Florentine pianist Giacomo Benedetti will give a one-time-only concert on St. Olaf’s pipe organ.
[image_credit]Courtesy of ICC[/image_credit][image_caption]Florentine pianist Giacomo Benedetti will give a one-time-only concert on St. Olaf’s pipe organ.[/image_caption]
Tonight (Tuesday, March 3) at St. Olaf Catholic Church in Minneapolis: Giacomo Benedetti. Florentine pianist Giacomo Benedetti will give a one-time-only concert on St. Olaf’s pipe organ, with music from three countries (Germany, France, Italy) spanning three centuries (1600s-1800s) and featuring works by 10 composers, including Pellegrini, Bach, Buxtehude, Couperin and Scarlatti. Benedetti will be here thanks to the Italian Cultural Center of Minneapolis/St. Paul and Michael Barone, host of American Public Media’s long-running “Pipedreams” radio program. Reception 6:30-7 p.m., concert 7-8 p.m., Q&A after. Free, with suggested donations of $10 for ICC members and $15 for non-members.

Tonight (Tuesday, March 3) at the Dakota: When Duke Met Coltrane. Released in Feb. 1963, “Duke Ellington & John Coltrane” is one of those albums every jazz fan – dare we say every music lover?– should know. It’s beautiful through and through, and it never gets too crazy. Last September, hundreds of people showed up at the Dakota to hear Jeremy Walker’s quartet featuring saxophonist Brandon Wozniak play tunes from the album and original compositions by Walker. And before then, this concert sold out Orchestra Hall’s Target Atrium. With Anthony Cox on bass, Kevin Washington on drums. 7 p.m. FMI and tickets ($15-20).

Tonight and Saturday at the Film Society’s St. Anthony Main Theatre 3: “#Anne Frank Parallel Stories.” Anne Frank would have turned 90 in 2019. But she died in Bergen-Belsen before she turned 16. Hosted by Helen Mirren, this powerful film interweaves Anne’s story with those of five other women who, like her, were deported to concentration camps, but they survived. As Mirren reads extracts from Anne’s diary in a reconstruction of the Frank family’s Amsterdam hideout, actress Martina Gattie visits locations from Anne’s short life, using the language of social media to connect the past with the present and today’s antisemitism. (Which explains the hashtag # in the title.) 7 p.m. Tuesday, 1 p.m. Saturday. FMI and tickets.

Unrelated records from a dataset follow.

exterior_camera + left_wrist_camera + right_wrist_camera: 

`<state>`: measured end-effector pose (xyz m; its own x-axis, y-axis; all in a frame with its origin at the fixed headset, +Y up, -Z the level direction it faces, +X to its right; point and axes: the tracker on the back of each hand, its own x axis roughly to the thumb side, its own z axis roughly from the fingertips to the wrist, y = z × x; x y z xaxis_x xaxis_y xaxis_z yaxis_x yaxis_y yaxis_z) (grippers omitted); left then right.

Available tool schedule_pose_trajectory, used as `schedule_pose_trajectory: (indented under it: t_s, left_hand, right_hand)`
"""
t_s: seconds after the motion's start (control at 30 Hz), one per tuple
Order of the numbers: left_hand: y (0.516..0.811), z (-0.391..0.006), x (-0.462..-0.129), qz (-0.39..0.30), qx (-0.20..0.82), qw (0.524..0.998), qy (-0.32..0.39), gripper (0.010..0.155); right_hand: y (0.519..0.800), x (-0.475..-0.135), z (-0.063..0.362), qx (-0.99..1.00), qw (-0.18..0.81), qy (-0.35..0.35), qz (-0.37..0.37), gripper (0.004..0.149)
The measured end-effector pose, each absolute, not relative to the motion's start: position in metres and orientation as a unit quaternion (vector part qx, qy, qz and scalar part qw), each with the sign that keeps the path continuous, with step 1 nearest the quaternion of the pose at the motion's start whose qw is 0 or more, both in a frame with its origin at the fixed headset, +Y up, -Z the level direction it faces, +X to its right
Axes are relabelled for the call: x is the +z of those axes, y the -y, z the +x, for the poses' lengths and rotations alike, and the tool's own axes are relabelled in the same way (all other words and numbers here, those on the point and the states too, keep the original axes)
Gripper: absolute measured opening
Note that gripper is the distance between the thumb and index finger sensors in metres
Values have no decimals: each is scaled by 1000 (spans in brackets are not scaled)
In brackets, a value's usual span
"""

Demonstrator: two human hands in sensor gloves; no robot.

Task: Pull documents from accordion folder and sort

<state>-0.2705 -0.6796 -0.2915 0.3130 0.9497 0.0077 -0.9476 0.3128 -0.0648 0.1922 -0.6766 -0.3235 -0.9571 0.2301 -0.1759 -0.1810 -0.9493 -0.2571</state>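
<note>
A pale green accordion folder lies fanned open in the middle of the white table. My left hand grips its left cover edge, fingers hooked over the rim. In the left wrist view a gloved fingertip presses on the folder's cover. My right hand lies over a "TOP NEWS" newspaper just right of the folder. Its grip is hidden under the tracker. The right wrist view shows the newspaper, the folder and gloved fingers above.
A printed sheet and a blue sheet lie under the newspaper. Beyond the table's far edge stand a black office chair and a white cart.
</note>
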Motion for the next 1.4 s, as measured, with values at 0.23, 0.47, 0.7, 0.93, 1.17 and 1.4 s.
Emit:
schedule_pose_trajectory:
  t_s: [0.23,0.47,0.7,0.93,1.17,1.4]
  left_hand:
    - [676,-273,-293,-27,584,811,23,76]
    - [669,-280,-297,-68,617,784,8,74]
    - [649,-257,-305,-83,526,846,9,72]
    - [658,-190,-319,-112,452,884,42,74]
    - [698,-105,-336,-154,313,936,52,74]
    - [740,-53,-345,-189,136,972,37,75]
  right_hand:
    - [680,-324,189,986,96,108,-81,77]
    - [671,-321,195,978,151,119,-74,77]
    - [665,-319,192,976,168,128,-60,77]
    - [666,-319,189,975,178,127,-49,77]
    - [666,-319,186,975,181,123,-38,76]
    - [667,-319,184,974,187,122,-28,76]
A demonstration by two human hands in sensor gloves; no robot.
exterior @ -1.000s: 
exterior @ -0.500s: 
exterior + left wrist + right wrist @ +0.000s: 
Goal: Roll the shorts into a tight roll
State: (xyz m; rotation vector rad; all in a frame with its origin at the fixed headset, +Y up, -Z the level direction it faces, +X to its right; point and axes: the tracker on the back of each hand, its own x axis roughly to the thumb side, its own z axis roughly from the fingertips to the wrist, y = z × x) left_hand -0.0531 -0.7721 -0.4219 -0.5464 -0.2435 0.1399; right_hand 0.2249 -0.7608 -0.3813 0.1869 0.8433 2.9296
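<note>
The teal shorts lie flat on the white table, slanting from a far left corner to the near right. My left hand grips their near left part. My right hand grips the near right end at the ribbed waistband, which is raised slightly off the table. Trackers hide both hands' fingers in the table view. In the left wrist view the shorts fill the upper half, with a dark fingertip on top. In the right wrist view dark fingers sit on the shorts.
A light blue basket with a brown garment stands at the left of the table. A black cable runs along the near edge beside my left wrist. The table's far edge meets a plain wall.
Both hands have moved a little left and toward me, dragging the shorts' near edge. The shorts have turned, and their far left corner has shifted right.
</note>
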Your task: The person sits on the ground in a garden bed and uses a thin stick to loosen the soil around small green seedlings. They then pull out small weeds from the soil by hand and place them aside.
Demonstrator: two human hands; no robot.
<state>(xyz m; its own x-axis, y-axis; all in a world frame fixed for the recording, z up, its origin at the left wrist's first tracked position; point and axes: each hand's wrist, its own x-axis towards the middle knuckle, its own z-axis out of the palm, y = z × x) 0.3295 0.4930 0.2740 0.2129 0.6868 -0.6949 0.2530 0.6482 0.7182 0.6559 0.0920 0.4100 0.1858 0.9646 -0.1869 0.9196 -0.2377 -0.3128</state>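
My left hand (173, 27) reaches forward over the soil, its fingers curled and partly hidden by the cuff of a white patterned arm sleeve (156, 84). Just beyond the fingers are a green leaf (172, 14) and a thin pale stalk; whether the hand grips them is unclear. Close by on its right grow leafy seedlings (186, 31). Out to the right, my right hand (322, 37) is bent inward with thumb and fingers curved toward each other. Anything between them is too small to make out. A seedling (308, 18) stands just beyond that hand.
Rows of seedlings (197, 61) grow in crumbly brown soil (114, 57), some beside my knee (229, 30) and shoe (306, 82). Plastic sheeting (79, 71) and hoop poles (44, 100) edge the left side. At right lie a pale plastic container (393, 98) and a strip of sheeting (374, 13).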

Opens Friday at Mixed Blood: “Interstate.” Mixed Blood continues its 44th season with the world premiere of Kit Yan and Melissa Li’s Queer Asian-American pop rock musical. Dash (Kai Alexander Judd) is a trans spoken word performer, Adrian (Rose Van Dyne) a lesbian singer-songwriter, and together they embark on a cross-country tour as the activist band Queer Malady. The band’s music touches Henry (Sushma Saha), a trans teenager living in middle America and struggling with his own identity and family. Jesca Prudencio will direct. FMI and tickets ($35 guaranteed admission, free via Radical Hospitality). Closes March 26. With “Interstate,” Mixed Blood joins The Jubilee, a yearlong nationwide festival of plays by individuals who have historically been excluded from America’s stages: LGTBQ+, disabled community, women and people of color. Several theaters in Minnesota are part of The Jubilee.